It was my good wife’s birthday yesterday so after taking my family for the most expensive cuppa ever they were off into London to go and see Hamilton. I would rather poke myself in the eye with a fork! So, it was watch the world cup or hit the river for a few hours, a no-brainer really. It took about fifty minutes breaking every speed restriction this country has to offer and was rigged up by 1700hrs ready to go.
It had been a few weeks since I had been and it was strange that the crowds from the Mayfly hatches were conspicuous by their absence. I checked the book and it looked like only the bailiff had been on the water. I had the river to myself, like a kid in a sweet shop I was in two minds where to go. In the end, I plumped to go left upstream I had set the 9’ 6” Wychwood Drift up but had not bothered threading the line through the eyes. As I wandered up the bank looking into the margins I spotted a good trout glued to the bottom. I watched it for a bit and then sat on the bench to set up.
I had opted for a #16 sedge pattern that has proved to be effective in the past. The first couple of casts went a little astray the third one, however, was bang on the money. The trout did not even flinch and so began the laborious task of changing through. After half an hour with no success and much frustration at my inability to tempt the fish to even come and have a peek I moved on in search of more obliging quarry. I had reached the beginning of the wading section, I always approach this carefully keeping low as fish often hang around the stairs. Today was no exception and as I looked over the reeds I watched a nice trout up and feeding happy as Larry and oblivious to my presence.
"Today was no exception and as I looked over the reeds I watched a nice trout up and feeding happy as Larry and oblivious to my presence."
I moved back from the water’s edge and tied on the sedge I had started with making sure to degrease the leader with some mud. On my knees, I shuffled back up to the edge of the river and made my first cast. By some miracle it was perfect, the fish hardly had to swish its tail before it sucked down the fly. The water erupted and all my slack line was gone and I was onto the reel. Having gotten to my feet I waded into the water to continue the fight. I was on fairly light tippet but had checked the drag on my reel. The fish gave a good account of itself but in the end, it succumbed and ended up in the net. It was a stocked fish but in great condition.
A few Grayling had started to make an appearance and had ruined my chances with a few Brown trout by snaffling down my fly before the Trout could even see it. What was interesting was watching a shoal of reasonable perch chasing the hooked Grayling never seen that before, thankfully I got to the fish before the Perch. As I moved upstream I watched what I thought was a good Trout rising under some trees the cast was awkward but I made a half decent job of it and lifted in when the fish boiled under the fly. It looked very silver and I thought it was a Grayling. No, it was a Roach, never caught a Roach on a dry fly before, it was turning out to be quite an evening.

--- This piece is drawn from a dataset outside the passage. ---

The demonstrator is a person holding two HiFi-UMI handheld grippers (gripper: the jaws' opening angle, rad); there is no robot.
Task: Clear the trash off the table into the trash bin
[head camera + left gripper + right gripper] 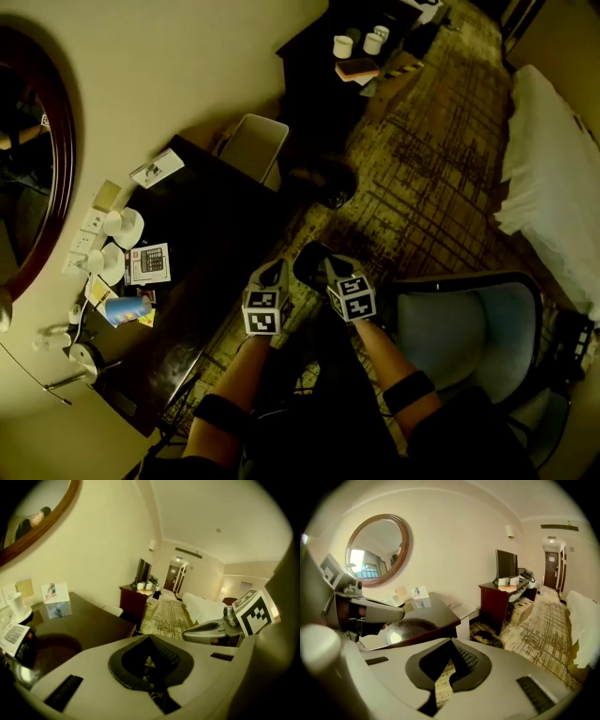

I moved across the field to fish the section that leads to the road bridge. It was not the easiest of stretches to fish being clogged up pretty badly with weed. I was a good way from the car though and the light was fading fast. I just had to make the best of it, wading was really difficult with trying to push through it was a real workout. As I pushed my way through I would plonk my dry fly in any space that would accommodate it. No trout on the go but there seemed to be plenty Grayling in the gaps. Despite the difficulty I really enjoyed it, challenging but rewarding. By the time I had gotten to the bridge I had hooked and landed a good half a dozen Grayling and it was time to head back to the car.
When I got to the car there was only a tiny bit of light left so ditching all my kit accept my rod and camera I decided to go and get a few photos of the Sunset. Arriving on the bridge I met two fellow members Bernard and Mahti they had been up for the day from London and arrived here late in the day. We chatted for a while about the club and the fishing, we are so lucky to have these rivers. All the time we were talking I watch a Trout coming up every now and then. We said our goodbyes and I jumped down to give the fish a view of my sedge. Only a couple of casts and I played a spritely wild Brown to hand and immediately slipped it back.
A couple of quick snaps on the bridge then back to the car and home, via McDonald's of course! I don’t fish the evenings enough and must make more of an effort to do so, it was so much fun only about four hours fishing but what a grand time, got to get back soon!